The telephone network starts in your home. P ara copper wires runs from your phone to a thick cable containing many of these copper pairs. Depending on where you are located, this thick cable will go directly into the switchboard of the telephone exchange in your area, or it will be plugged into a box about the size of a refrigerator that acts as digital hub.

Digitization and voice delivery

The hub digitizes your voice at 8,000 times per second and 8-bit resolution. It then collects your voice and dozens of others and sends them all onto a single wire (usually a coax or fiber optic cable) leading to the telephone exchange. Somehow, your line connects to the line disconnect and you can hear a long beep when you pick up the phone.

If you call someone connected to the same station, then the switch simply creates a closed circuit between your phone and the phone of the person you dialed. If it's a long distance call, then your voice is digitized and combined with millions of other voices. Your voice usually travels over a fiber optic line to the receiving party's telephone exchange, but it may also be transmitted by satellite or communication towers.

Creation of own telephone network

Not only the phone is a simple device. Communication between you and the telephone exchange is even easier. In fact, you can easily create your own telephone network using two telephones, a 9-volt battery, and a 300-ohm resistor you can buy from the radio market. You can assemble all this equipment in the following way: one wire connects both phones directly, and the second wire connecting the phones has a power supply and a resistor connected in series. If both people pick up the handsets at the same time, they will be able to talk to each other normally at a distance of several kilometers.

The only thing your little intercom won't be able to do is call another phone to ask the person on the other end to pick up the phone. The bell signal is supplied with 90 volts alternating current at a frequency of 20 hertz.

The connection to the telephone exchange consists of two copper wires. One of them transmits 6 to 12 volts DC, approximately 30 mA. The microphone modulates the sound waves, the speaker at the other end reproduces this modulated signal. That's all.

If you go back to the days of the manual switch, it is easy to understand how a large telephone network once worked. In those days, there were many pairs of copper wires running from every house to the telephone exchange in the city center. The switchboard operator sat in front of a large billboard with one slot for each subscriber. Above each connector was a small light bulb. A large battery was connected through a resistor for each wire pair. When someone picked up the receiver on their phone, the toggle switch closed the circuit and sent current through the wires between the house and the telephone exchange. This turned on the light bulb above this socket on the switchboard. The operator would connect their headset to this jack and ask who the person would like to talk to. The operator would then send a ring tone to the receiving party and wait for someone there to pick up the phone. After the handset was picked up, the operator connected the two people together, just like a simple intercom. It's very simple!

Tone dialing

In modern system phones, operators have been replaced by electronic switch. When you pick up the handset, the switch senses the closing of the circuit and plays a long beep sound. This way you know the switch and your phone are working. The sound of a long beep is a combination of a 350 Hertz tone and a 440 Hertz tone. The set of digits of the number is also accompanied by sounds of different tonality. If the number is busy, you hear an intermittent busy tone, which is made up of a 480 Hertz and 620 Hertz tone.

Bandwidth

In order to ensure longer distance calls, transmitted frequencies are limited bandwidth about 3000 hertz. All frequencies in your voice below 400 Hertz and above 3400 Hertz are excluded. From this, the voice on the long-distance telephone has a characteristic sound.

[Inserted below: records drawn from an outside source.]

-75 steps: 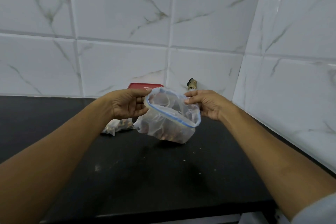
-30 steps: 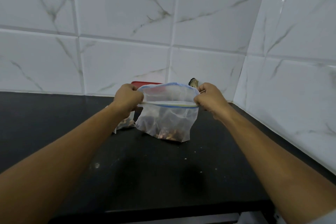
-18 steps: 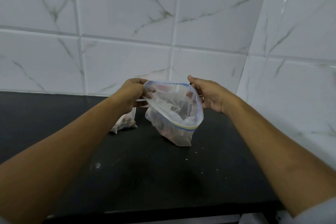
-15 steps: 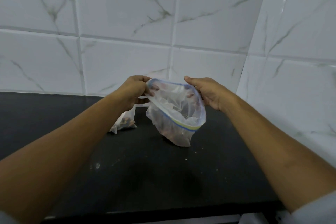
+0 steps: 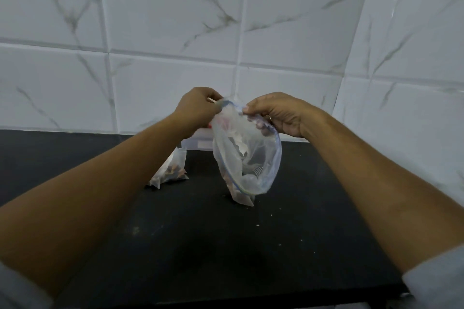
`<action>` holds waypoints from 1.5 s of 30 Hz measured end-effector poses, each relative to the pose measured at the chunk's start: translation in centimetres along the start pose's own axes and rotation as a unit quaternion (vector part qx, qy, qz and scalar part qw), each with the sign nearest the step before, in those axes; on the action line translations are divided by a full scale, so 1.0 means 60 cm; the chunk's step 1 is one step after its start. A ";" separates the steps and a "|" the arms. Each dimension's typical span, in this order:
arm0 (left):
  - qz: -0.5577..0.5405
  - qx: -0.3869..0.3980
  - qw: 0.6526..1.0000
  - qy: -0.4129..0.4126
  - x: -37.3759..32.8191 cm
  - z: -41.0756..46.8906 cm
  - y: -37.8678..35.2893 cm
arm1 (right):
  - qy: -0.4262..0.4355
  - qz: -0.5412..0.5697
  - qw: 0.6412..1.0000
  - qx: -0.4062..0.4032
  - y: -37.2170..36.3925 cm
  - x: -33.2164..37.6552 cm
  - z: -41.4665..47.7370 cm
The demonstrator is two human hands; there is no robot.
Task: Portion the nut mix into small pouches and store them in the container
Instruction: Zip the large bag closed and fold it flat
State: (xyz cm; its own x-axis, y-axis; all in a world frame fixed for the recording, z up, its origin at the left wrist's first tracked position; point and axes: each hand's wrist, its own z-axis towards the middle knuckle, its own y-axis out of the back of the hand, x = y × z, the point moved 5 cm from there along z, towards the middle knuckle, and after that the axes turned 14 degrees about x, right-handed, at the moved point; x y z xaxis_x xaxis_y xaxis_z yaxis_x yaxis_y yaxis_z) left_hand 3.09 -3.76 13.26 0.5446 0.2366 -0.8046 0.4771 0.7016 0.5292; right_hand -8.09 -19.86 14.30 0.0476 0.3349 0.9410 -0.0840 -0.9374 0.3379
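A clear zip bag (image 5: 247, 158) with a blue-lined mouth hangs above the black counter (image 5: 226, 246), its mouth gaping toward me. Some brown nuts show low inside it. My left hand (image 5: 198, 109) pinches the bag's upper left rim, and my right hand (image 5: 278, 115) grips the rim at the upper right. A small filled pouch of nuts (image 5: 170, 170) stands on the counter under my left forearm. Behind the bag sits a clear container (image 5: 198, 142) with a red lid, mostly hidden by my hands.
White marble-look tiles (image 5: 175, 45) form the back wall and the right side wall, meeting in a corner at the right. Small crumbs dot the counter near the front. The counter's front edge runs along the bottom of the view.
Both hands lifted the bag higher and drew closer together. The mouth, stretched flat a second ago, now hangs open and tilted toward me.
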 end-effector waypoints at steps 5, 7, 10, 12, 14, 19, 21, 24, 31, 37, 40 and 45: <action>-0.040 0.051 0.991 0.114 0.020 -0.006 -0.010 | 0.005 -0.017 1.000 0.008 -0.002 0.004 0.003; -0.170 0.131 0.966 0.147 0.023 -0.009 -0.029 | 0.012 -0.048 0.999 -0.020 0.003 0.006 0.002; -0.312 0.160 0.921 0.166 0.029 -0.006 -0.041 | 0.025 -0.067 0.995 -0.065 0.012 0.006 0.003; -0.376 0.167 0.894 0.180 0.034 -0.007 -0.048 | 0.027 -0.073 0.994 -0.080 0.015 0.004 0.005; -0.406 0.182 0.877 0.184 0.036 -0.009 -0.056 | 0.033 -0.077 0.993 -0.088 0.016 0.003 0.007; -0.427 0.227 0.859 0.169 0.031 -0.008 -0.073 | 0.037 -0.091 0.990 -0.101 0.012 0.004 0.008; -0.431 0.244 0.855 0.154 0.028 -0.008 -0.074 | 0.038 -0.098 0.989 -0.107 0.010 0.003 0.010; -0.439 0.254 0.851 0.139 0.029 -0.008 -0.074 | 0.037 -0.089 0.989 -0.112 0.011 -0.001 0.015; -0.221 0.106 0.967 0.075 0.021 -0.003 -0.038 | 0.046 -0.218 0.961 -0.162 0.028 -0.004 0.010; -0.013 -0.096 0.995 0.008 0.007 -0.004 0.004 | 0.051 -0.252 0.946 -0.197 0.024 -0.004 0.006; -0.052 -0.063 0.995 0.064 0.025 -0.003 0.000 | -0.026 -0.055 0.994 -0.092 0.015 -0.026 0.006; -0.219 0.033 0.966 0.133 0.042 -0.019 -0.018 | -0.097 0.059 0.992 0.047 0.010 -0.057 -0.008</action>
State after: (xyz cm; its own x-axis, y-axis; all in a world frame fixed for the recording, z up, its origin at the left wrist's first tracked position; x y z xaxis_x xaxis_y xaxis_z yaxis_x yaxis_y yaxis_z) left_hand 3.16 -3.15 10.36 0.0883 0.0984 -0.9912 0.6693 0.7311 0.1322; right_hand -8.78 -21.50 11.28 0.2344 0.2063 0.9500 -0.0075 -0.9768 0.2139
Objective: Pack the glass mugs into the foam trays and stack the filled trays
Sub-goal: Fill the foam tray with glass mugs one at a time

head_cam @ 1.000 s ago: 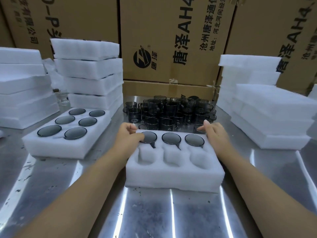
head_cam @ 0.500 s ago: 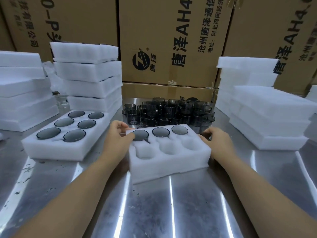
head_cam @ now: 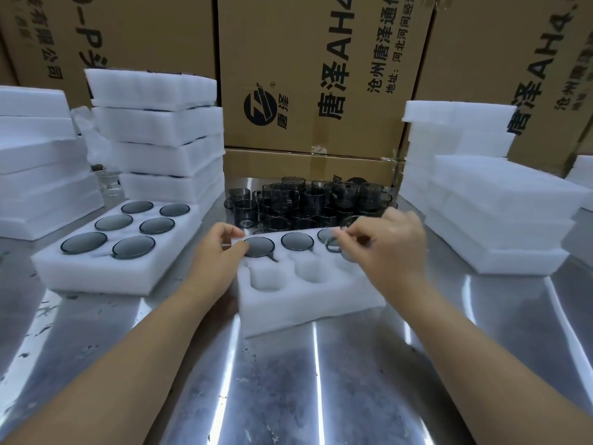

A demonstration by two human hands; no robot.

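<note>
The steel table (head_cam: 288,396) is lying slick nearest the camera, and the half-filled foam tray (head_cam: 308,309) is sitting on it slightly askew. The tray's near row of pockets (head_cam: 266,281) is standing empty.

At the tray's far left corner the left hand (head_cam: 215,252) is gripping the foam, thumb on top beside a seated mug (head_cam: 258,246). Over the tray's right end the right hand (head_cam: 391,252) is pinching what appears to be a dark glass mug (head_cam: 335,248), though blur is hiding exactly how the fingers are closing on it.

The risks, as I judge them:
- The glass could slip from so light a pinch and strike the seated mugs.
- A handle missing its slot would leave the mug sitting proud, so a tray stacked on top would rock.
- The light foam could slide on the steel if the left hand eases off.

Just beyond the tray's far edge the loose mugs (head_cam: 308,200) are crowding close, so a shove of the tray could knock them together.
</note>
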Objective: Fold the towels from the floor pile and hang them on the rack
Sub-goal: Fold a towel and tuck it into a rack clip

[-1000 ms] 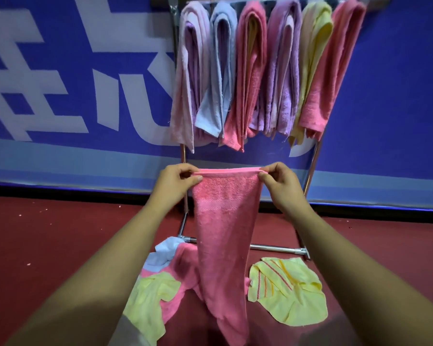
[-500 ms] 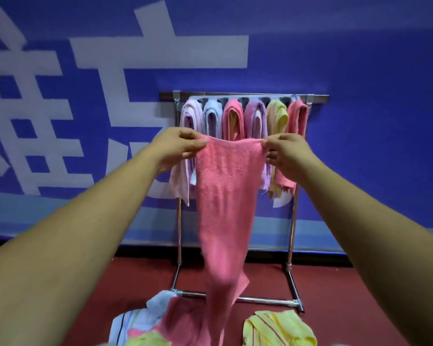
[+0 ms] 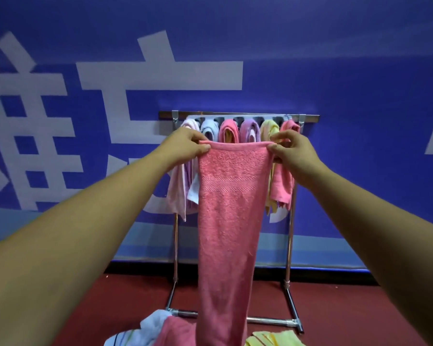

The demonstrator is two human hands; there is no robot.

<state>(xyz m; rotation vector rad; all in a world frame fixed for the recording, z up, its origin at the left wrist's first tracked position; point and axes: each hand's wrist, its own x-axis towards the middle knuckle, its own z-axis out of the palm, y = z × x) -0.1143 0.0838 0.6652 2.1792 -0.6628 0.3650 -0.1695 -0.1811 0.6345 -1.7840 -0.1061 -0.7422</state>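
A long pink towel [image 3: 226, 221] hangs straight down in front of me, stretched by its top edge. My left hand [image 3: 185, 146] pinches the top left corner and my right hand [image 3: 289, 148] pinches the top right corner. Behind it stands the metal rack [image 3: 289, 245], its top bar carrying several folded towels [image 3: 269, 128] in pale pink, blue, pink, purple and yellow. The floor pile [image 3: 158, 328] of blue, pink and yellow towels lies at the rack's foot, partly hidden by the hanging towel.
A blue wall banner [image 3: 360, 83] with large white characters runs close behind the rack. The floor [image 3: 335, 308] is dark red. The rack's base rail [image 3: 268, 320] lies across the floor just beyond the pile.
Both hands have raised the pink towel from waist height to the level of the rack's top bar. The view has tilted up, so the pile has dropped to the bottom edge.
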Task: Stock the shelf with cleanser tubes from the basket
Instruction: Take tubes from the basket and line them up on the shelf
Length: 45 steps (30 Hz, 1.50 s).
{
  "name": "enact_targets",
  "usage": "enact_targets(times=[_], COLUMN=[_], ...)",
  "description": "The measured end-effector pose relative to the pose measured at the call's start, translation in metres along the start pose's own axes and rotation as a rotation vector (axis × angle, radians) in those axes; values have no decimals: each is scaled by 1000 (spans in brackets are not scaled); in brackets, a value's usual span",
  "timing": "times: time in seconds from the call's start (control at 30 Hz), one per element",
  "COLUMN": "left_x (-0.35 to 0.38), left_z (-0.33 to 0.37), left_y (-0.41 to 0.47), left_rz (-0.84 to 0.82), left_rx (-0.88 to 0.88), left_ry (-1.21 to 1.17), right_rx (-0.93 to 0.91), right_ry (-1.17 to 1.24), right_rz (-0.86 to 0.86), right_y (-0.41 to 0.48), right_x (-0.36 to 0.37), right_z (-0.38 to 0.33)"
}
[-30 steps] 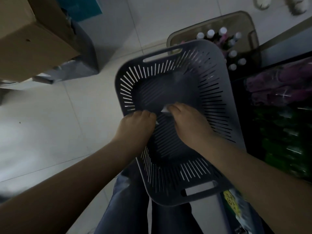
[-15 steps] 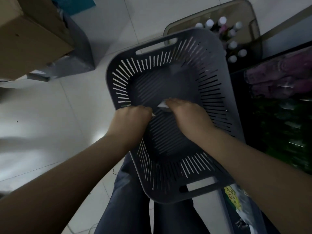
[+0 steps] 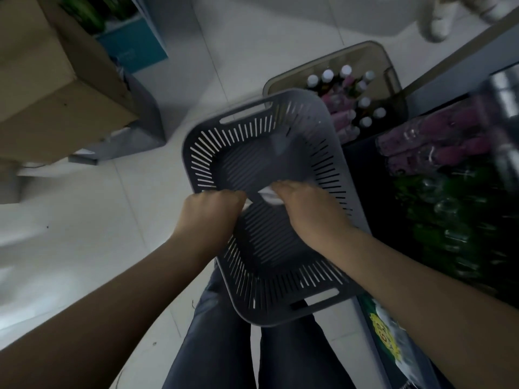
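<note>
Dim white tile floor [image 3: 84, 234]. Box [image 3: 56, 94] upper left, bin [image 3: 323, 64] of bottles upper right, shelf [image 3: 362, 175] far right (blurry purple and green packs [image 3: 438, 147]). Basket [image 3: 334, 141] sits mid-frame above jeans [image 3: 219, 332]; left hand [image 3: 213, 217] and right hand [image 3: 306, 211] curl inside it, pinching a white scrap [image 3: 269, 196].
</note>
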<state>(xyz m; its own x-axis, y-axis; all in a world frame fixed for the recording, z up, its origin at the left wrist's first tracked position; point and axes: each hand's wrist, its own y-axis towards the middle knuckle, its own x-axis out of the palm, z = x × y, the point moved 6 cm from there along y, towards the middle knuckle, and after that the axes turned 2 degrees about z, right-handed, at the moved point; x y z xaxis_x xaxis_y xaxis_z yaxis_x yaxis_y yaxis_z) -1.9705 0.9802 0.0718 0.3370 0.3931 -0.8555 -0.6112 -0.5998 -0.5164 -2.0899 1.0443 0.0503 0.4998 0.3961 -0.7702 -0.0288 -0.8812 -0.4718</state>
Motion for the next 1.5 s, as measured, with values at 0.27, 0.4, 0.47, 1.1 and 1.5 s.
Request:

Therefore, it is better not to arrange musical performances on the phone, so as not to become the hero of a joke:

Petka and Vasily Ivanovich meet. Vasily Ivanovich says: “What do people find in these Beatles?! They sing in monotone! Petka asks: “Vasily Ivanovich, where did you listen to the Beatles ?!” Vasily Ivanovich: “Like where? Yesterday Furmanov sang a couple of their things to me on the phone ... "

Cellular communications have recently become so firmly established in our daily lives that it is difficult to imagine modern society without it. Like many other great inventions, the mobile phone has greatly influenced our lives, and many of its areas. It's hard to say what the future would be like if it wasn't for this convenient form of communication. Definitely the same as in the movie "Back to the Future 2", where there are flying cars, hoverboards, and more, but no cellular service!

But today in a special report for will be a story not about the future, but about how modern cellular communications are arranged and work.

In order to learn about the operation of modern cellular communication in the 3G / 4G format, I invited myself to visit the new federal operator Tele2 and spent the whole day with their engineers, who explained to me all the intricacies of data transmission through our mobile phones.

But first, let me tell you a little about the history of the emergence of cellular communications.

The principles of wireless communication were tested almost 70 years ago - the first public mobile radiotelephone appeared in 1946 in St. Louis, USA. In the Soviet Union, a prototype mobile radiotelephone was created in 1957, then scientists from other countries created similar devices with different characteristics, and only in the 70s of the last century in America were determined the modern principles of cellular communication, after which its development began.

Martin Cooper - inventor of the Motorola DynaTAC portable cell phone prototype weighing 1.15 kg and measuring 22.5x12.5x3.75 cm

If in Western countries, by the mid-90s of the last century, cellular communications were widespread and used by a large part of the population, then in Russia it only began to appear, and became available to everyone just over 10 years ago.

Bulky brick-shaped mobile phones that worked in the formats of the first and second generations have gone down in history, giving way to smartphones with 3G and 4G, better voice communication and high speed Internet.

Why is it called cellular? Because the territory on which communication is provided is divided into separate cells or cells, in the center of which there are base stations (BS). In each "cell" the subscriber receives the same set of services within certain territorial boundaries. This means that when moving from one "cell" to another, the subscriber does not feel territorial attachment and can freely use communication services.

It is very important that there is continuity of the connection when moving. This is ensured by the so-called handover, in which the connection established by the subscriber is as if picked up by neighboring cells in a relay race, and the subscriber continues to talk or dig in social networks.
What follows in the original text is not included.